I corrected her, and said, "You mean another child, right? Son D. can't read." She gave me a puzzled look and told me that, indeed, he was reading. I explained that we spent a lot of time reading at home, but he had yet to read in our presence. She laughed and told me that her second child loved to be read to so much that he too, hid his ability to read to himself.

Son D's favorite part of the morning is when I walked his class down the stairs for recess. Correction: they ran down the stairs, while I attempted to move my very sore legs down a staircase. Going down stairs is never a good idea the day after a marathon. He seems to find my temporary muscle soreness quite comical.

But the marathon went so well that I'm still walking on air, so I can hardly complain about the lactic acid. I beat my fastest previous time (set when I was in my 20s.) However, I'm finding that a 40 year old's marathon recovery is a bit different than a 20-somethings recovery. Pass the ibuprofen.

Friday, October 3, 2008

Rainy Sunday

I am rather neurotically checking Milwaukee's weather for Sunday for the marathon. At first, it was "isolated showers" and then "chance of showers" and finally today the forecast is for "definite showers" and the dreadful words "isolated thunderstorms."

I don't do thunderstorms. I will run through almost everything. I ran this same marathon in 90 degree weather last year - running past person after person who collapsed and had to be taken away in an ambulance. (Note: I do not think this is wise. Any sane person would have stopped. In Chicago, someone died on that same day at their marathon.) I run through snow. Once I ran a race in a -20 F windchill. (Again: not smart, sane people would stop. My husband got frostbite on his ear just walking from the car to the warming shelter during that same race.)

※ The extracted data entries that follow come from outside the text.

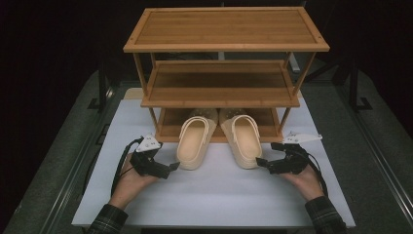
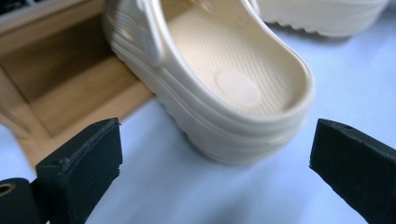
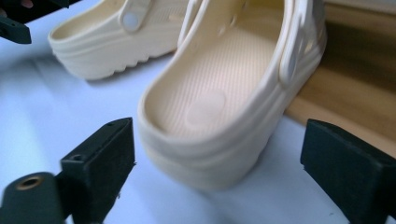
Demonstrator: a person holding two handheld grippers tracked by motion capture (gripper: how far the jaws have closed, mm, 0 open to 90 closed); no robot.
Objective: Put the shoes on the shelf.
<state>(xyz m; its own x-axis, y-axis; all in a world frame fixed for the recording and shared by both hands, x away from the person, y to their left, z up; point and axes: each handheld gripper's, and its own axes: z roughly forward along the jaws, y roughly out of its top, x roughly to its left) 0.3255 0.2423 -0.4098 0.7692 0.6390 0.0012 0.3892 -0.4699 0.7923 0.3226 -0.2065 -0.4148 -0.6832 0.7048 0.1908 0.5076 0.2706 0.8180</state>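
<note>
Spread wide, left claw (image 1: 171, 167) and right claw (image 1: 260, 164), each aimed at the heel just ahead, free of left clog (image 1: 195, 141) and right clog (image 1: 245, 140), toes tucked under rack (image 1: 168, 130), heels out for grabbing.

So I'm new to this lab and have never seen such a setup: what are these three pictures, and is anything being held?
There is no robot arm here: a person holds a hand tool with two black jaws in each hand. The high view looks down on the table: the left gripper and right gripper rest on a white mat before a wooden shoe rack. Two cream clogs, the left clog and right clog, lie with toes in the rack's bottom shelf and heels out. The other two pictures come from cameras riding on each gripper, looking along its jaws at a clog's heel. Both grippers are open and hold nothing.
</note>
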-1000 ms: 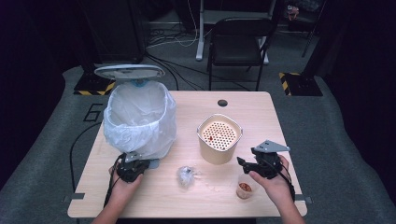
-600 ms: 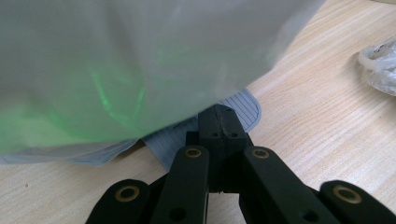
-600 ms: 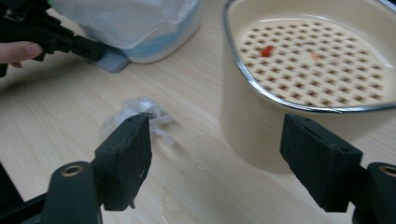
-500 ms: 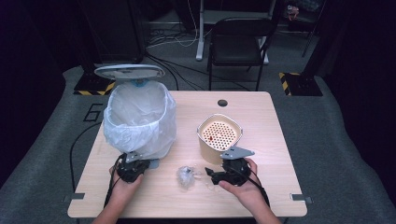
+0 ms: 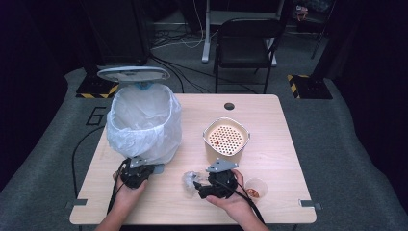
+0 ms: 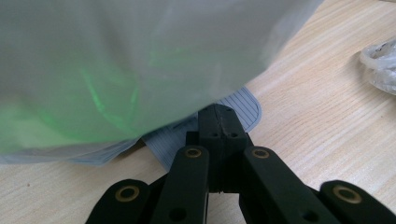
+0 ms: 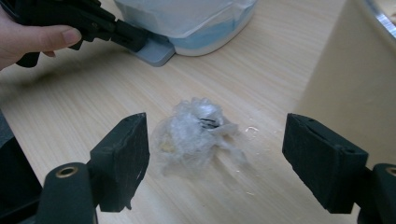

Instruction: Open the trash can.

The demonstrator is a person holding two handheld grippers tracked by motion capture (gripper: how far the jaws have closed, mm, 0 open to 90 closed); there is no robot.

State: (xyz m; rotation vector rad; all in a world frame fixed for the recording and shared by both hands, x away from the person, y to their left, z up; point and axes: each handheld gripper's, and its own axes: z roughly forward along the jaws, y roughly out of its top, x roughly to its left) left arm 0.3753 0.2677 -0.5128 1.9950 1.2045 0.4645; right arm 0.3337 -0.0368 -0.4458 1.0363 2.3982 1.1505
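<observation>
A crumpled wad of clear plastic wrap lies on the wooden table near its front edge. My right gripper is right beside it, open. In the right gripper view the wrap sits on the table between the two wide-apart jaws of that gripper, touching neither. My left gripper is shut, its tip resting on the grey ribbed pedal at the foot of the bin. The bin's lid stands open, and a white bag lines the bin.
A cream perforated basket stands just behind the right gripper; its wall is close on the right. A small clear cup with something orange-brown sits to the right of my right hand. A chair stands beyond the table.
My right gripper has moved left from beside the small cup to the plastic wrap and now straddles it, open. The left gripper has stayed on the pedal.
</observation>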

But I draw the line at lightning. I stop running at the first rumble of thunder and take shelter. For some reason, that danger is much clearer to me. (I rationalize that heat exhaustion and frostbite don't usually kill you, they just put you in the hospital for a day or two.) Lightening, though, for some reason that seems more deadly.

I will be so bummed if 6 months of training is erased by a bolt of lightening!!!!